_ACTIVITY_
The records follow. Filter them to the lines that hold "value".

─── TASK INPUT ───

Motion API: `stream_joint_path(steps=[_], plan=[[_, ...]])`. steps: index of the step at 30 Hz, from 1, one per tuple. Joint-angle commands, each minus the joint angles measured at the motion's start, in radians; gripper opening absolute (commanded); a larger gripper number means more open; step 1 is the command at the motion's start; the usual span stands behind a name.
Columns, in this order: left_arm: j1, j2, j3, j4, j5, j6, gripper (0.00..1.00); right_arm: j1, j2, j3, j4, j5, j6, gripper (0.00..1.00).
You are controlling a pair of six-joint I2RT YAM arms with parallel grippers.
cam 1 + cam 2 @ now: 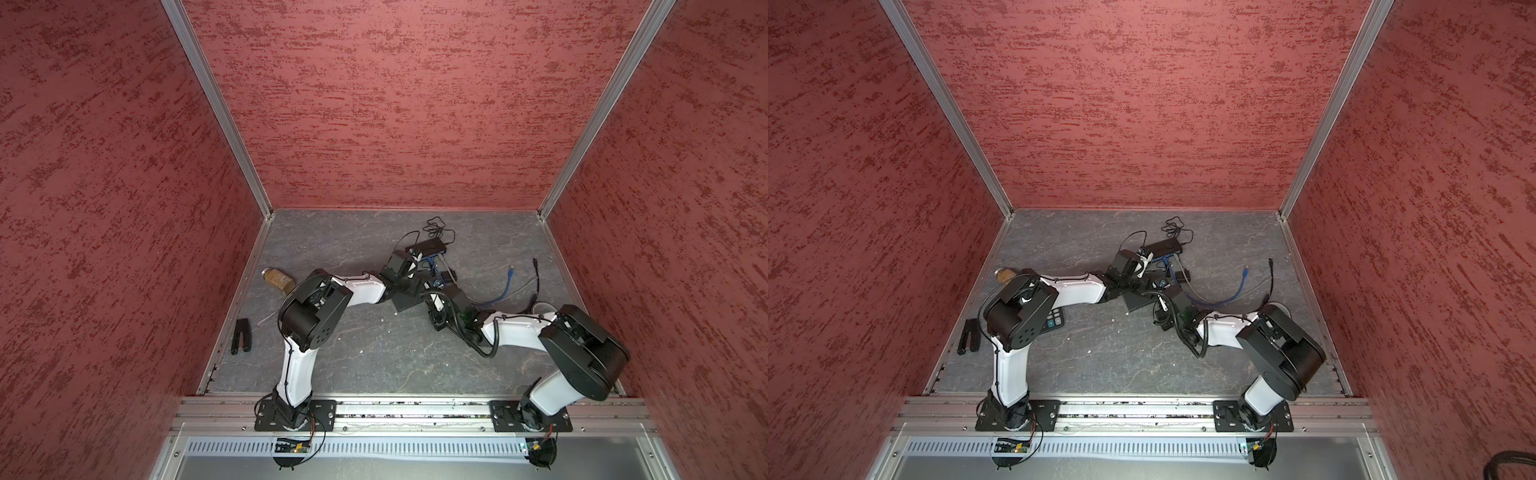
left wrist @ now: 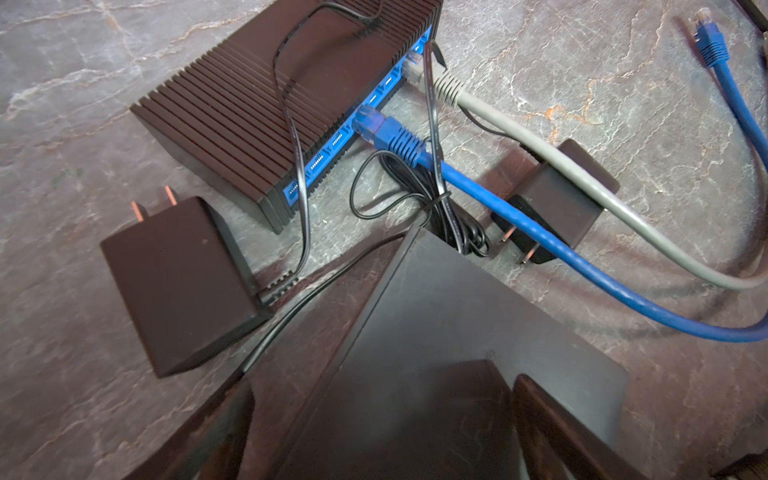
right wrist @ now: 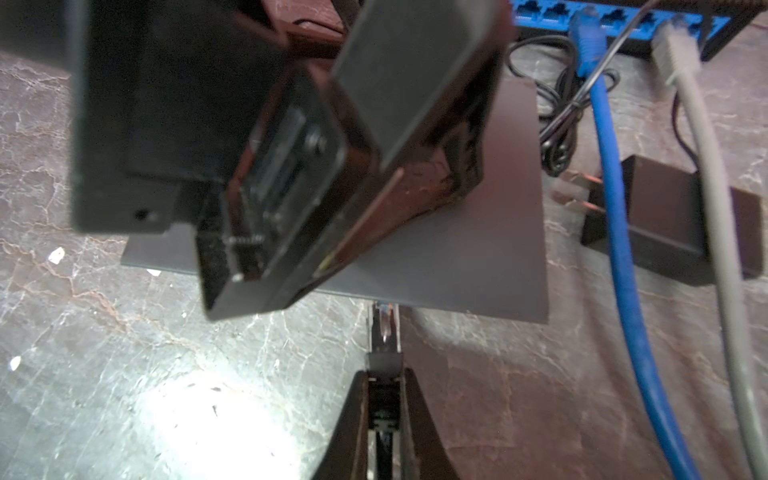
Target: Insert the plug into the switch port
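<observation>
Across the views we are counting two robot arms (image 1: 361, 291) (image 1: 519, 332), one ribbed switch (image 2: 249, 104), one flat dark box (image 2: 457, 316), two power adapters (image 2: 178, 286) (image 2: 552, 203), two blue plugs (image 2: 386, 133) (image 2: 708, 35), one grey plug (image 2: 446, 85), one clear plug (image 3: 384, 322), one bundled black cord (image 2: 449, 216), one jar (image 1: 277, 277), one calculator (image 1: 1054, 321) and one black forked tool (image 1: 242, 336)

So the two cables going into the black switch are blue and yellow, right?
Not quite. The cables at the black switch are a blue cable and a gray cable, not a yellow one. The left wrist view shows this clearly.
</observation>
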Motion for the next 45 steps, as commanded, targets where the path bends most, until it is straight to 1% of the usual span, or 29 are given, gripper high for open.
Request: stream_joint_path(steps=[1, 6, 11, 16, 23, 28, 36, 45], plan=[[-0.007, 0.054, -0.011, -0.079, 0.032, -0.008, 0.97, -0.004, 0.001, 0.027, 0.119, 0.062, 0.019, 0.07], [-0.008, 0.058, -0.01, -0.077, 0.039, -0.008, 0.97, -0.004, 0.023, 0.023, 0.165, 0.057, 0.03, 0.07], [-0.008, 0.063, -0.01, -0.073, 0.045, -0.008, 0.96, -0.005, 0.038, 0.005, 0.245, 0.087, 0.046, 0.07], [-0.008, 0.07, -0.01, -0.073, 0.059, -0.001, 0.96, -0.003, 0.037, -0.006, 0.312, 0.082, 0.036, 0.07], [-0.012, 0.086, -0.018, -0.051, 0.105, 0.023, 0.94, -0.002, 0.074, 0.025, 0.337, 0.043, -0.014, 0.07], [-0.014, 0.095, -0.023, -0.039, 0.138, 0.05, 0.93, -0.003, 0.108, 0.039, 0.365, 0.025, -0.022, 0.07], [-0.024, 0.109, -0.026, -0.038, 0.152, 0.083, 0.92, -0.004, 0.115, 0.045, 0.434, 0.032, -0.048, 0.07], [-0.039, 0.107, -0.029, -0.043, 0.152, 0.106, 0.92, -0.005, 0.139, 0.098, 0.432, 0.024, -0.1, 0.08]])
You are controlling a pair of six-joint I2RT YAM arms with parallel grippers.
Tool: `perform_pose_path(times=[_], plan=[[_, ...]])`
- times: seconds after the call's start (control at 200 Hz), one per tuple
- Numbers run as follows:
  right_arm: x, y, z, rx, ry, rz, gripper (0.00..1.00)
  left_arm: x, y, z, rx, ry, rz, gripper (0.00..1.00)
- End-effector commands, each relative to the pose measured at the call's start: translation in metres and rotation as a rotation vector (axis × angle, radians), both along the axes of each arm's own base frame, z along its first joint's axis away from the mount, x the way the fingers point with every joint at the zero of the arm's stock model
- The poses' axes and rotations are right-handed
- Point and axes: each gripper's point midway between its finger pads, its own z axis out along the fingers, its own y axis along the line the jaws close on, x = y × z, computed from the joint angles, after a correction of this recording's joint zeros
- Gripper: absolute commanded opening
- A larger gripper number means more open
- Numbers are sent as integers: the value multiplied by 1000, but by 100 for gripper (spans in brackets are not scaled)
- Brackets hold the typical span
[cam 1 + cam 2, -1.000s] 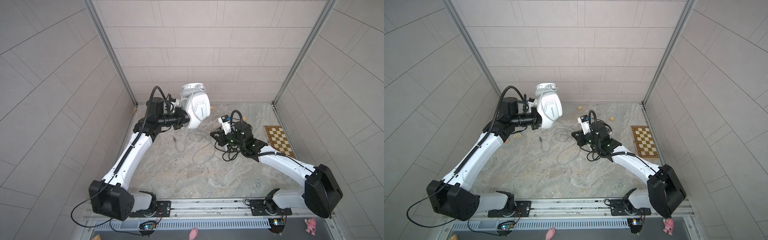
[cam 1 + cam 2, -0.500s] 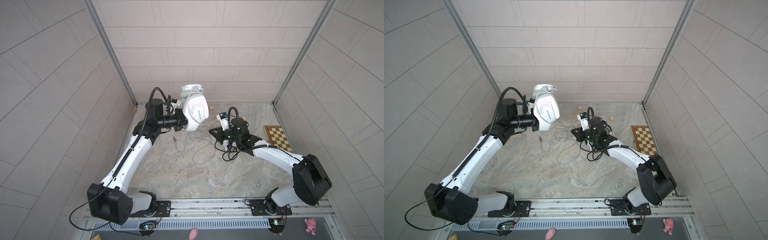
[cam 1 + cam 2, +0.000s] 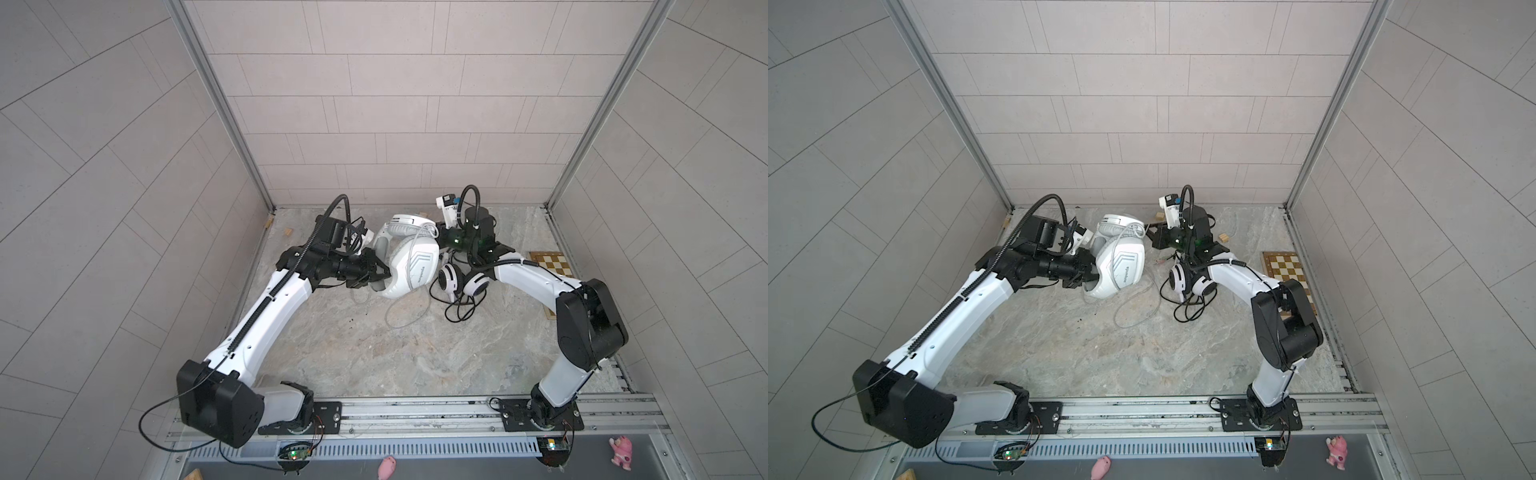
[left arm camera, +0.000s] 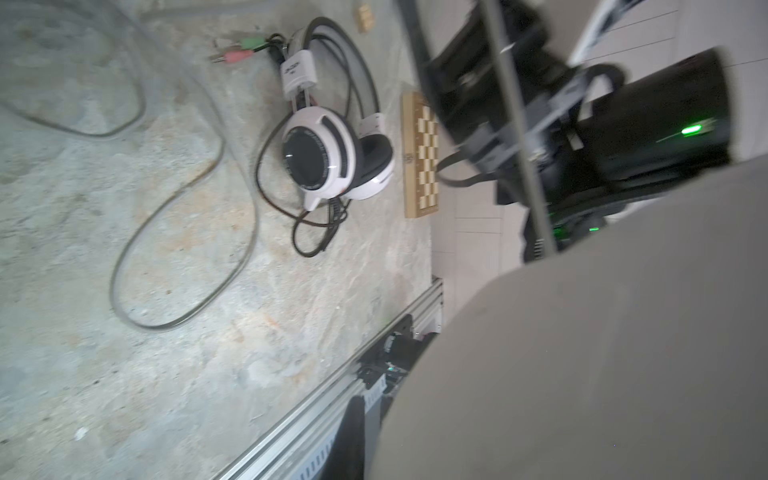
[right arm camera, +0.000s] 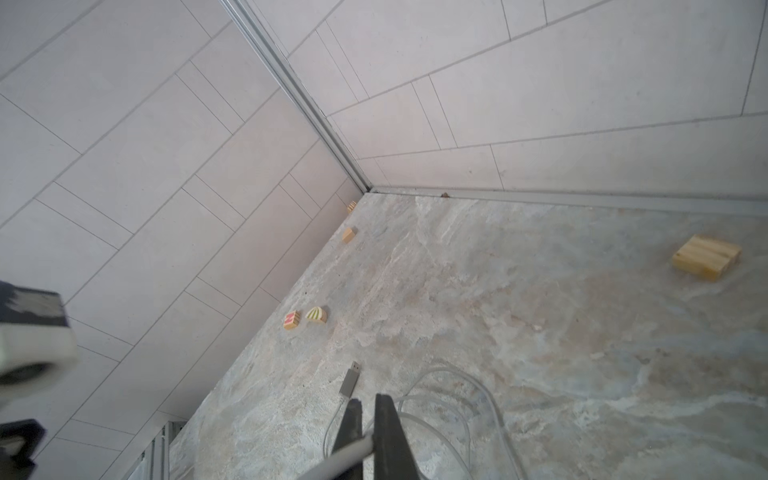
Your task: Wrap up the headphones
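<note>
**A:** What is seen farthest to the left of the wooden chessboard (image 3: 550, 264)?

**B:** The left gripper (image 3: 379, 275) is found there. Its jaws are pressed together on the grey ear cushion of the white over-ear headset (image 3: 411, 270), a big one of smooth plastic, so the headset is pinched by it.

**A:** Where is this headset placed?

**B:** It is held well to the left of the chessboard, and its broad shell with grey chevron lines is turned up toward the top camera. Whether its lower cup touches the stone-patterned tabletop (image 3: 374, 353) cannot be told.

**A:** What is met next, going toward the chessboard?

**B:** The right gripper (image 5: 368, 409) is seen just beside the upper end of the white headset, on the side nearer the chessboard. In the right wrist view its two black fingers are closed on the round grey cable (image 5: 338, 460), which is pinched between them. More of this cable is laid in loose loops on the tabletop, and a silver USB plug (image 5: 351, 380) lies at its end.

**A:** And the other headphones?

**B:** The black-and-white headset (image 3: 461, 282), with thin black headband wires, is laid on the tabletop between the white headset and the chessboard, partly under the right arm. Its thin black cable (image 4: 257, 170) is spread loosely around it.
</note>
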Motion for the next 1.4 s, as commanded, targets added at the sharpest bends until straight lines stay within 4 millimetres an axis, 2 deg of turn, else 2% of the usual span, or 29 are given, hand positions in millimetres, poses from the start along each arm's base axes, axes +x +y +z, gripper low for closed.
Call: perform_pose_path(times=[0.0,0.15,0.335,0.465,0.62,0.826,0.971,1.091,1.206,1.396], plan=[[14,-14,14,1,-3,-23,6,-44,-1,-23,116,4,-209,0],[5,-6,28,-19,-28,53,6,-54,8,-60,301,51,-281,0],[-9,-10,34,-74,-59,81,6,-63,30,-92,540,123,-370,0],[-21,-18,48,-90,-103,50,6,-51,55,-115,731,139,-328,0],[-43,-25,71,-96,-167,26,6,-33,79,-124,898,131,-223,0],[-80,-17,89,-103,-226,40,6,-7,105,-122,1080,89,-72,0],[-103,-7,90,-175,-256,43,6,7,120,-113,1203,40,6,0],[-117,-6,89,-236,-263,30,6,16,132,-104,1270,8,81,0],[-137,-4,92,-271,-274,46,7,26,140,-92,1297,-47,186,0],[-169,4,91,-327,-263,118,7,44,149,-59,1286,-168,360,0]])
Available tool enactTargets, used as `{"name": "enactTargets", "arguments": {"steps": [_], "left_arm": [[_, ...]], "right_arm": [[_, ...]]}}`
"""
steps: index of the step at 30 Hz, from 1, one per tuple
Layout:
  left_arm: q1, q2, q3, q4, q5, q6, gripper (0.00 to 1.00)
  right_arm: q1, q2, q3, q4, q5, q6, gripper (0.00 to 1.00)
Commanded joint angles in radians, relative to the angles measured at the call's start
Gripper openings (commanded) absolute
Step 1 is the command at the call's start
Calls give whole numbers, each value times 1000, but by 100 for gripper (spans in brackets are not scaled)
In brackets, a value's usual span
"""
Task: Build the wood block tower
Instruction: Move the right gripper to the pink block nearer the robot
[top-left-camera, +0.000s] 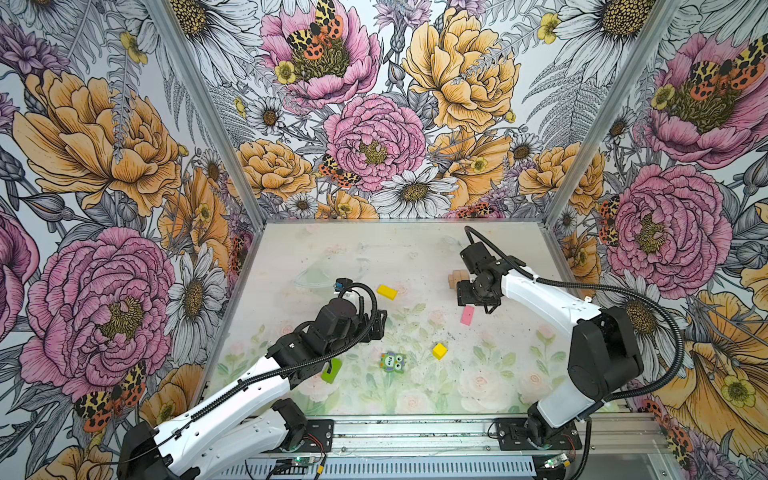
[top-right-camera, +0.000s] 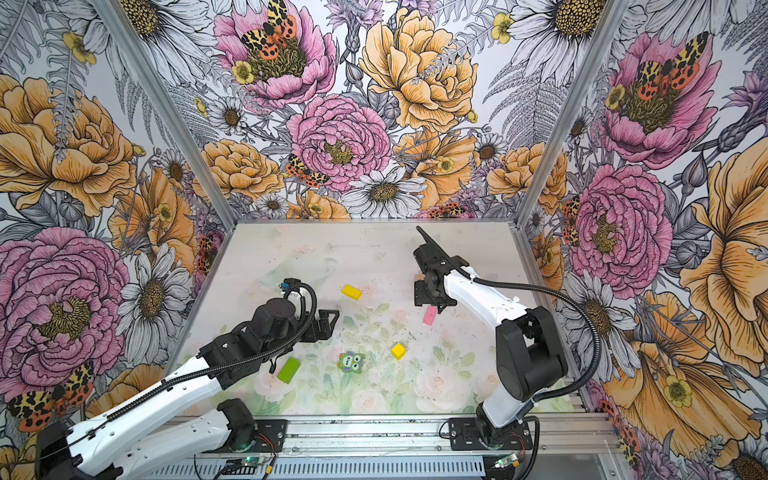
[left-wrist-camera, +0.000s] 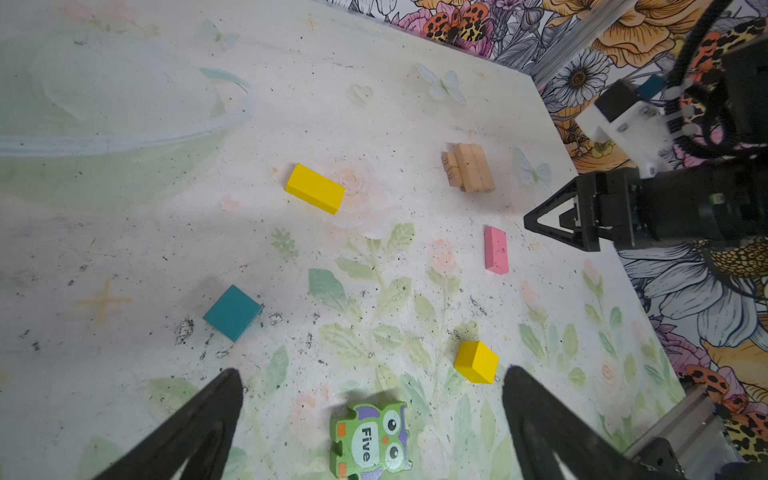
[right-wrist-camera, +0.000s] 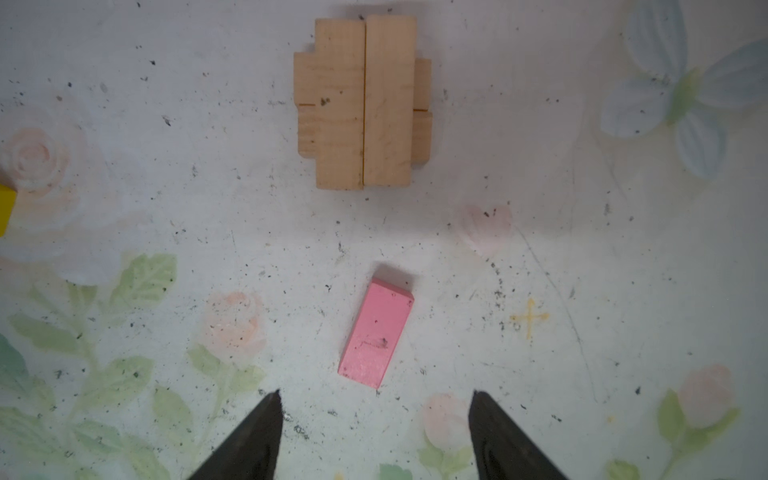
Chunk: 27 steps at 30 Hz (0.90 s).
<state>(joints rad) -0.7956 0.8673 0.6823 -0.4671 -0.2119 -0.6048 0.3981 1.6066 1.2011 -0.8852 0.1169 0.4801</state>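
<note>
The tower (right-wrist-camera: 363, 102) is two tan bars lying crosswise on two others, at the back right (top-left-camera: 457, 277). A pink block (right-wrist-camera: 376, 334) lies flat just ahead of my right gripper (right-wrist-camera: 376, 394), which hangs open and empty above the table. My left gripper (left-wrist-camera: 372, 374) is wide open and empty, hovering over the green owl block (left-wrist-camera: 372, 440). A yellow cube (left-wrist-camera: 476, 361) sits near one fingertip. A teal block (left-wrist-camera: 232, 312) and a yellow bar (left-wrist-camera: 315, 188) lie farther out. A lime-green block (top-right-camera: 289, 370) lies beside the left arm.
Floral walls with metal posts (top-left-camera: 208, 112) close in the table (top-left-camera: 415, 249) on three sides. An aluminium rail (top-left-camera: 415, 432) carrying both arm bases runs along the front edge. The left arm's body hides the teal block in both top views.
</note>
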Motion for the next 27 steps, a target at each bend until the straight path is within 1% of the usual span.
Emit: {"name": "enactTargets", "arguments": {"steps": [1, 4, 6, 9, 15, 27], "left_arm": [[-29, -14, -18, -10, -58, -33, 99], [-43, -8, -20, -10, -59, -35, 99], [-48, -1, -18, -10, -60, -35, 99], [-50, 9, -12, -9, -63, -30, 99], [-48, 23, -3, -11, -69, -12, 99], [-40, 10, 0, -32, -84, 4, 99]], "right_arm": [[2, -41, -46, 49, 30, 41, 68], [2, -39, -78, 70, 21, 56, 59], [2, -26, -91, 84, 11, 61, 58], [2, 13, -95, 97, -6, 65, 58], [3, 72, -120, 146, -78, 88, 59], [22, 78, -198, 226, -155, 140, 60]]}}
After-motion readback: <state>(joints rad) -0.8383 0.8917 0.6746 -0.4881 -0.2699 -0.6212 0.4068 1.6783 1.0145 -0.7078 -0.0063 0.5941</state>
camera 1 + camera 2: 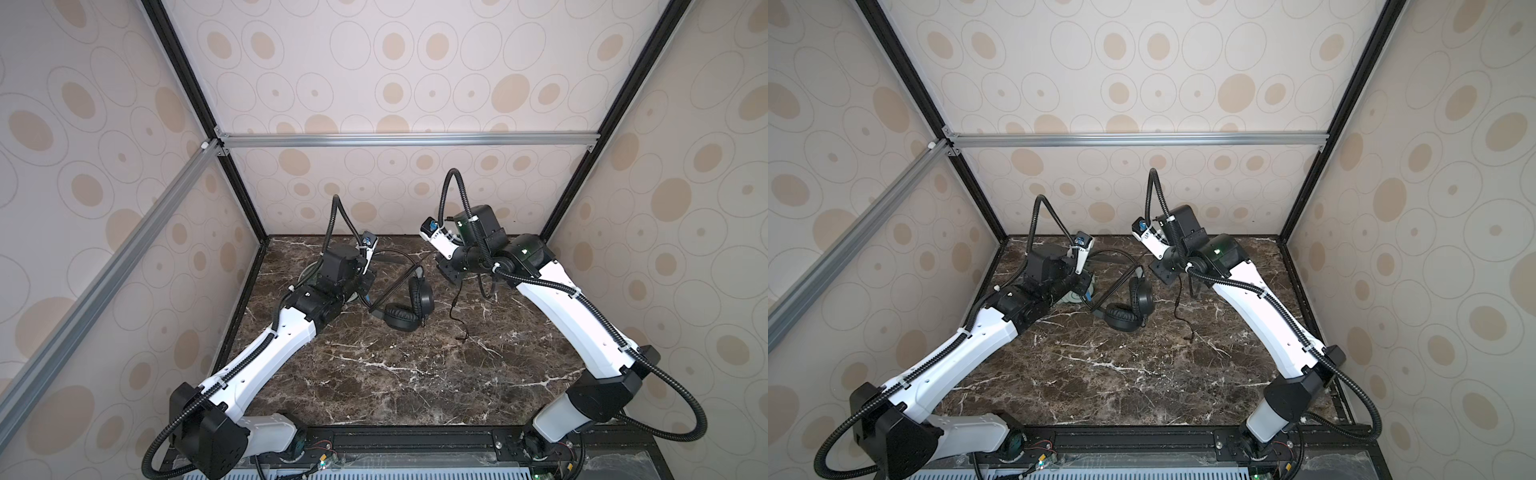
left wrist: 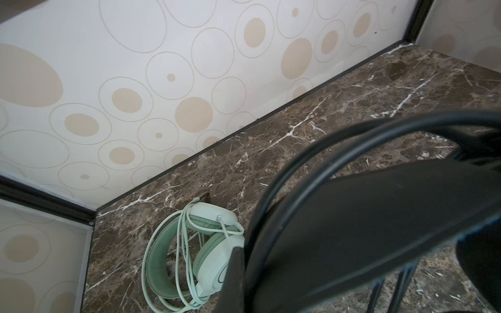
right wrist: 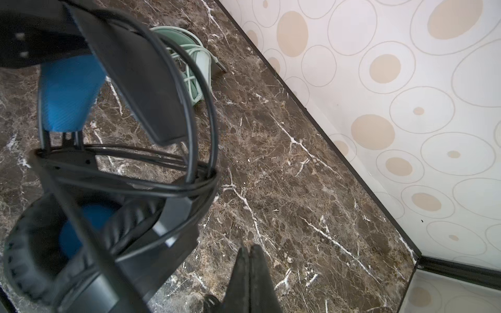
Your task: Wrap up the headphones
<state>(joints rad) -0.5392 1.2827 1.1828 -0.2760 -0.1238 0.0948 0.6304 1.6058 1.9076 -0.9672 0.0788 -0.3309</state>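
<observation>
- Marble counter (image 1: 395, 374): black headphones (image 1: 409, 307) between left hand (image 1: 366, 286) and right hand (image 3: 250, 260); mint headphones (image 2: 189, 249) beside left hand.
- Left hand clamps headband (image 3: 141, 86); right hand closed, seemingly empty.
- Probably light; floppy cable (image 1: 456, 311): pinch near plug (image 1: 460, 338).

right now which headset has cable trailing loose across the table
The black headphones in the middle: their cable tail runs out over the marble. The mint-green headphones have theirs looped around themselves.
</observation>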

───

_OUTPUT BELOW_
- Numbers are sent as integers: the value multiplied by 1000, but by 100 for gripper (spans in brackets are not scaled)
Calls give whole numbers, each value times 1000, but by 100 for gripper (spans in brackets are not scaled)
In brackets, a value's usual span

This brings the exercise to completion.